GNOME Bugzilla – Bug 592787
a52dec: Allow liba52 to use djbfft based IMDCT transform
Last modified: 2009-08-23 11:37:41 UTC
liba52 in a52dec-0.7.4 does not have any MMX, MMXEXT or 3DNOW based IMDCT transform acceleration. It does however have a software based acceleration using the djbfft library (D.J. Bernstein's library for fourier transforms - Extremely fast library for floating-point convolution). So allow liba52 to use it through the MM_ACCEL_DJBFFT flag. The liba52 copy in MPlayer sources does have SSE, 3dnowext, 3dnow and AltiVec implementations, but those are checked for first, and djbfft is chosen only if none of those is available - good in the case of some distributions including a port of the MPlayer changes in their system a52dec library. The down and upmix code in liba52 doesn't seem to be disturbed by this additional MM_ACCEL flag and will still use MMX, SSE or 3DNOW versions if passed from oil_cpu_get_flags (SSE currently is not).

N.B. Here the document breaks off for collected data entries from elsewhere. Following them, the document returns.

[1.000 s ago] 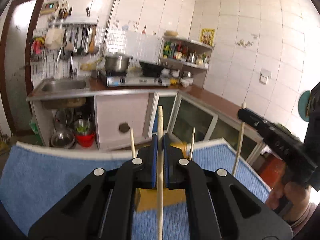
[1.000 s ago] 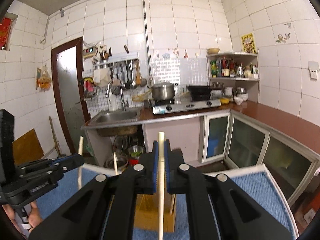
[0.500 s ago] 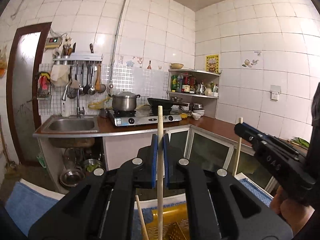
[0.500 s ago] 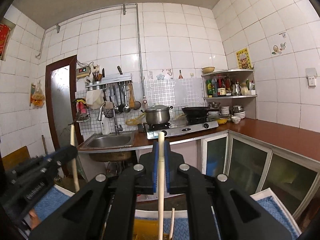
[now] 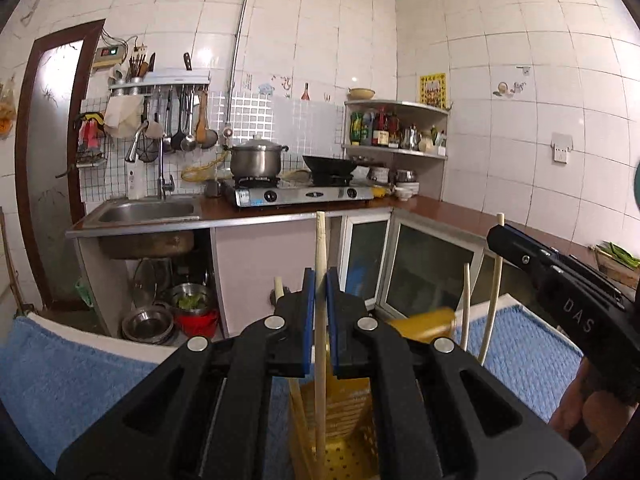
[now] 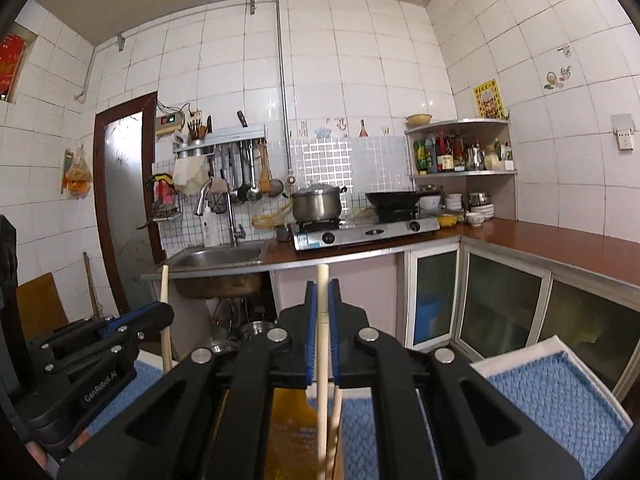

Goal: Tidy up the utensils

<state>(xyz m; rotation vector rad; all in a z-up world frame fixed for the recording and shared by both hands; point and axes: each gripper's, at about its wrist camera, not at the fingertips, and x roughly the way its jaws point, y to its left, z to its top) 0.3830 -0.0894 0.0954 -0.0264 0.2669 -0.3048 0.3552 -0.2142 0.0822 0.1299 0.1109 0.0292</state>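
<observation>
In the left wrist view my left gripper (image 5: 320, 280) is shut on an upright wooden chopstick (image 5: 320, 240). Its lower part reaches down into a yellow perforated holder (image 5: 352, 452) below the jaws. More chopsticks (image 5: 466, 304) stand in that holder. At the right, my right gripper (image 5: 496, 236) grips another upright chopstick (image 5: 493, 304). In the right wrist view the right gripper (image 6: 322, 288) is shut on its chopstick (image 6: 322, 280) above the yellow holder (image 6: 292, 420). The left gripper (image 6: 160, 314) with its chopstick (image 6: 165, 292) shows at the left.
The holder stands on a blue woven mat (image 5: 520, 344) on a white-edged table. Beyond it lie a kitchen counter with a sink (image 5: 148, 212), a gas stove (image 5: 300, 196) with a pot and a wok, glass cabinet doors and a corner shelf.
Both grippers, still gripping their chopsticks, have sunk toward the yellow holder, which now fills more of the lower view. The left chopstick's lower end has gone down into it.
</observation>
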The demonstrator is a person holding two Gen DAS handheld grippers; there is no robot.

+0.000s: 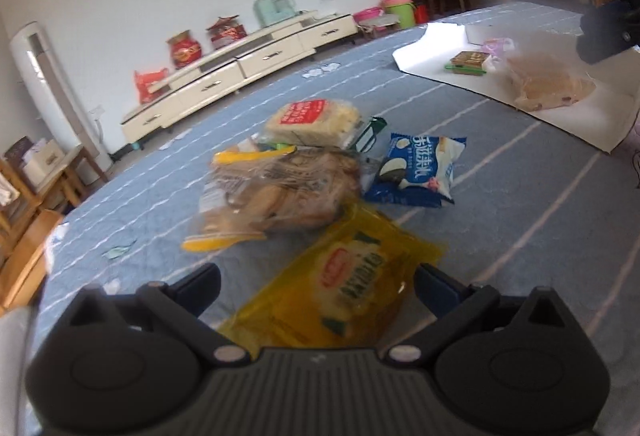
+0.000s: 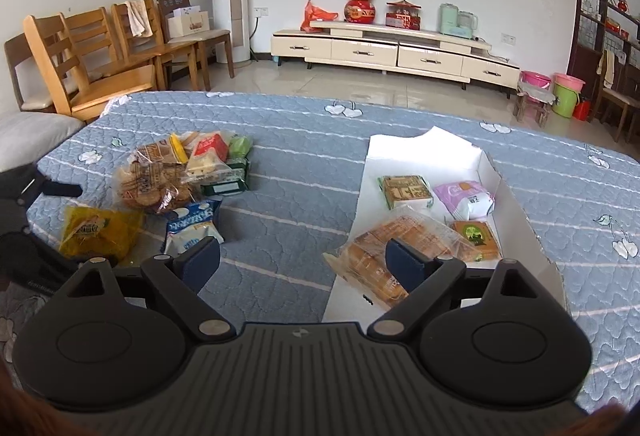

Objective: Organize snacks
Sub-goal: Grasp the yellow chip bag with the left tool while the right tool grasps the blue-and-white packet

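Note:
A pile of snacks lies on the blue quilted table (image 1: 500, 204): a yellow packet (image 1: 340, 288), a clear bag of cookies (image 1: 276, 192), a blue-white packet (image 1: 420, 168) and a red-labelled packet (image 1: 312, 120). My left gripper (image 1: 316, 288) is open, its fingers on either side of the yellow packet, not closed on it. My right gripper (image 2: 300, 264) is open and empty above the table, between the pile (image 2: 160, 184) and a white box (image 2: 516, 204). The box holds a bread bag (image 2: 368, 256), a pink packet (image 2: 468, 200) and two small boxes.
Wooden chairs (image 2: 100, 52) stand beyond the table's far left. A cream TV cabinet (image 2: 392, 52) lines the back wall. Pink and green buckets (image 2: 560, 92) sit at the far right. A grey cushion (image 2: 32, 136) lies at the table's left edge.

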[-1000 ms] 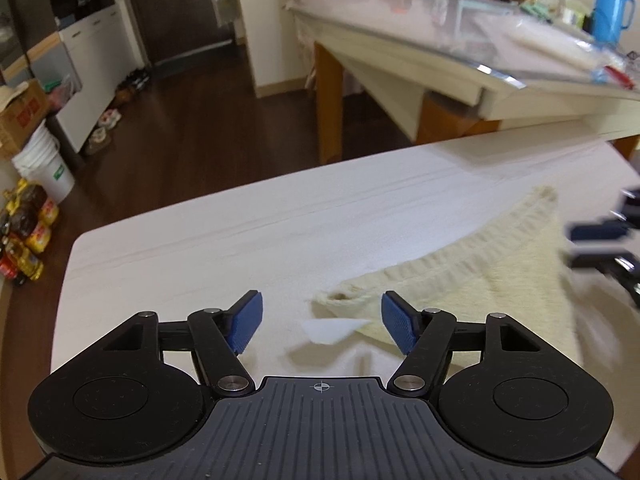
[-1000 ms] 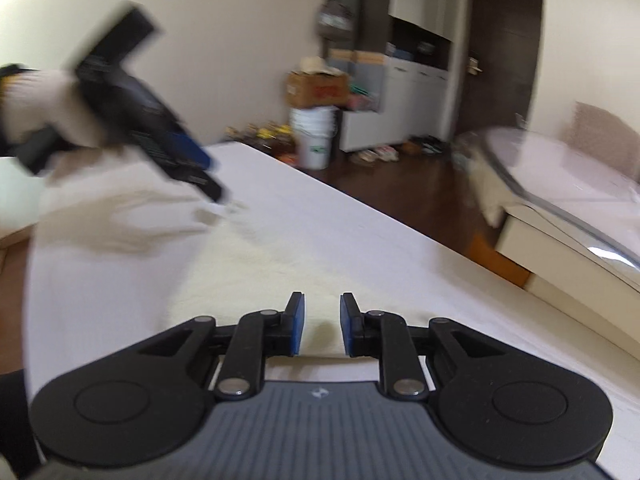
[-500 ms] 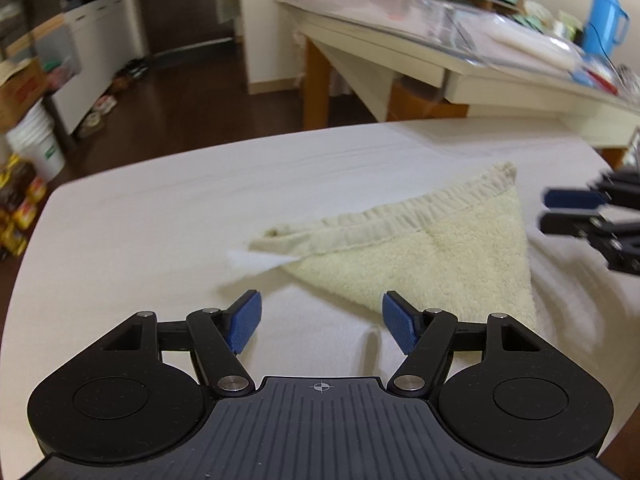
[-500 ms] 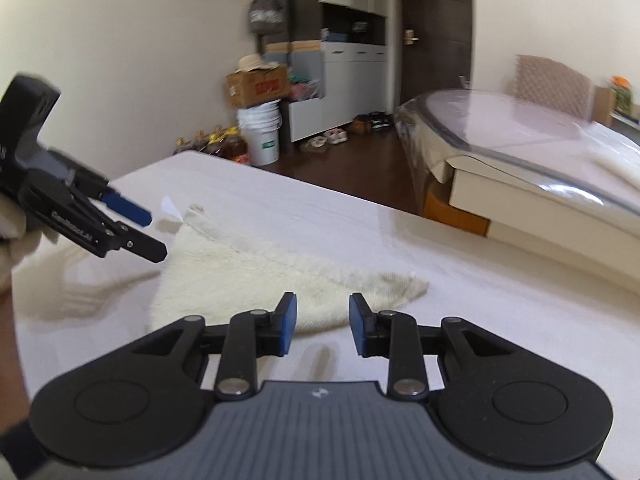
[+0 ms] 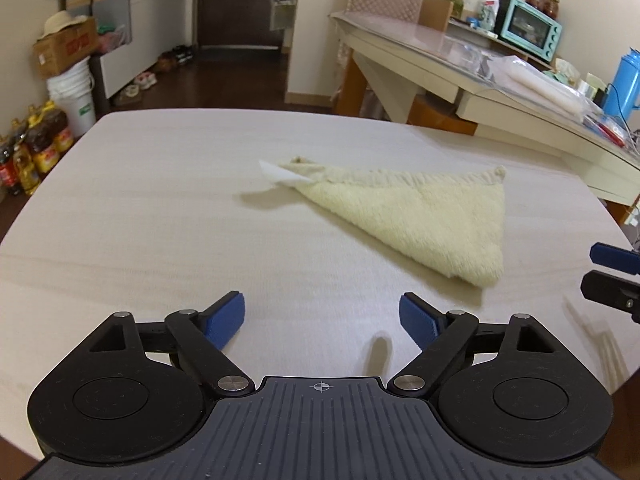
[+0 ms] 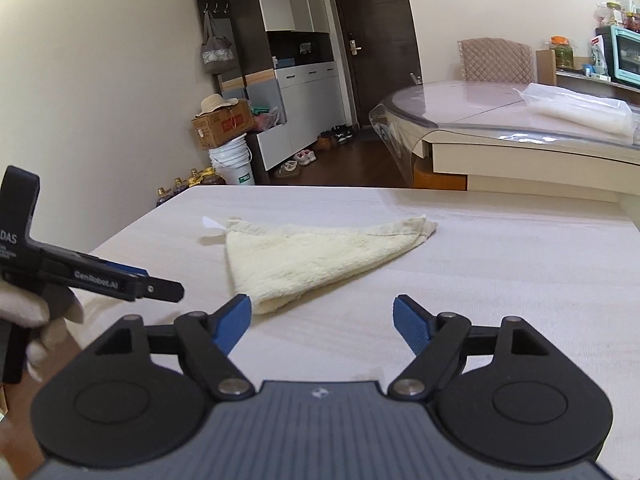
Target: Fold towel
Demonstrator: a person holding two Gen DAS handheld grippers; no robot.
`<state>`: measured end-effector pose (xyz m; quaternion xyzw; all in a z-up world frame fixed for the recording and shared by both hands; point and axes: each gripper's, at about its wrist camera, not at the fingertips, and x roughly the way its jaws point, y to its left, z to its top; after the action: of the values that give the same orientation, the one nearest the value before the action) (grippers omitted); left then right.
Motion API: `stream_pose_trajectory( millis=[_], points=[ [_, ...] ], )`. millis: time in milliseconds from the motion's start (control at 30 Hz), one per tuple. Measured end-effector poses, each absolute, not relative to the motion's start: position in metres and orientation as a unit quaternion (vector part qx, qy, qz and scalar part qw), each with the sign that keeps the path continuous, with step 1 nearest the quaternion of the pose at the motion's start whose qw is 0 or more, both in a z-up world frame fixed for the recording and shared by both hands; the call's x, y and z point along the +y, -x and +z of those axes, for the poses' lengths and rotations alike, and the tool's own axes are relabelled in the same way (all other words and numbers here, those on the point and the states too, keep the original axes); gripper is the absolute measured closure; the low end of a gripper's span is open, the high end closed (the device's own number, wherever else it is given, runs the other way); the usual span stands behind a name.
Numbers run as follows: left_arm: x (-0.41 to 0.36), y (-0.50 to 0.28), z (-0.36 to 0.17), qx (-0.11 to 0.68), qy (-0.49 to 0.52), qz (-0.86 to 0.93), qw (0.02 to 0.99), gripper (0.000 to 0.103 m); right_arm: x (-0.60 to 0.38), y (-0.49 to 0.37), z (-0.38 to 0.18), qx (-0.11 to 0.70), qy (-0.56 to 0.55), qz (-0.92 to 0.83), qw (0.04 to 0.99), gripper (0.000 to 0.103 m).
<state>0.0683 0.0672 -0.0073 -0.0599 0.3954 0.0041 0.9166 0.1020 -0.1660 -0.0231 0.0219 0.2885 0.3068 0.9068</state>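
A cream towel (image 5: 420, 216) (image 6: 304, 256) lies flat on the pale wooden table (image 5: 160, 200) (image 6: 520, 280), folded into a triangle, with a white label (image 5: 276, 172) (image 6: 210, 223) sticking out at its far left corner. My left gripper (image 5: 322, 316) hovers short of the towel's near edge, its jaws opening with nothing between them. My right gripper (image 6: 322, 316) is just behind the towel's near tip, its jaws also opening and empty. Each gripper shows in the other's view: the right gripper (image 5: 592, 270) at the right edge, the left gripper (image 6: 160, 282) at the left.
A white-gloved hand (image 6: 24, 312) holds the left gripper. Behind stands a glass-topped table (image 5: 460, 64) (image 6: 500, 120) with a plastic bag, a blue flask (image 5: 624, 80) and a teal oven. A bucket, a cardboard box and bottles (image 5: 36, 144) sit on the floor at left.
Both grippers have drawn back from the towel, which now lies released on the table as a triangle. The right jaws went from nearly shut to wide; the left jaws widened too.
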Motion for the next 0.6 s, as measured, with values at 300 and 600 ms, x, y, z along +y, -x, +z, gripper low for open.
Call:
stream_pose_trajectory(
  millis=[300,600],
  points=[
    [0.052,-0.047,-0.003,0.389,0.041,0.02,0.92,0.007,-0.165,-0.083,-0.017,0.287,-0.003,0.29,0.913,0.013],
    [0.043,-0.036,0.001,0.388,0.014,0.032,0.921,0.006,-0.167,-0.07,-0.013,0.283,-0.002,0.284,0.916,0.012]
  ],
)
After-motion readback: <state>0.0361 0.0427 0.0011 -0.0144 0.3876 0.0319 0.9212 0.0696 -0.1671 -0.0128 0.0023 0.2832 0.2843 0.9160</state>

Created attachment 141481 [details] [review] [PATCH] a52dec: Allow liba52 to use djbfft based IMDCT transform liba52 in a52dec-0.7.4 does not have any MMX, MMXEXT or 3DNOW based IMDCT transform acceleration. It does however have a software based acceleration using the djbfft library (D.J. Bernstein's library for fourier transforms - Extremely fast library for floating-point convolution). So allow liba52 to use it through the MM_ACCEL_DJBFFT flag. The liba52 copy in MPlayer sources does have SSE, 3dnowext, 3dnow and AltiVec implementations, but those are checked for first, and djbfft is chosen only if none of those is available - good in the case of some distributions including a port of the MPlayer changes in their system a52dec library. The down and upmix code in liba52 doesn't seem to be disturbed by this additional MM_ACCEL flag and will still use MMX, SSE or 3DNOW versions if passed from oil_cpu_get_flags (SSE currently is not). --- ext/a52dec/gsta52dec.c | 4 +++- 1 files changed, 3 insertions(+), 1 deletions(-)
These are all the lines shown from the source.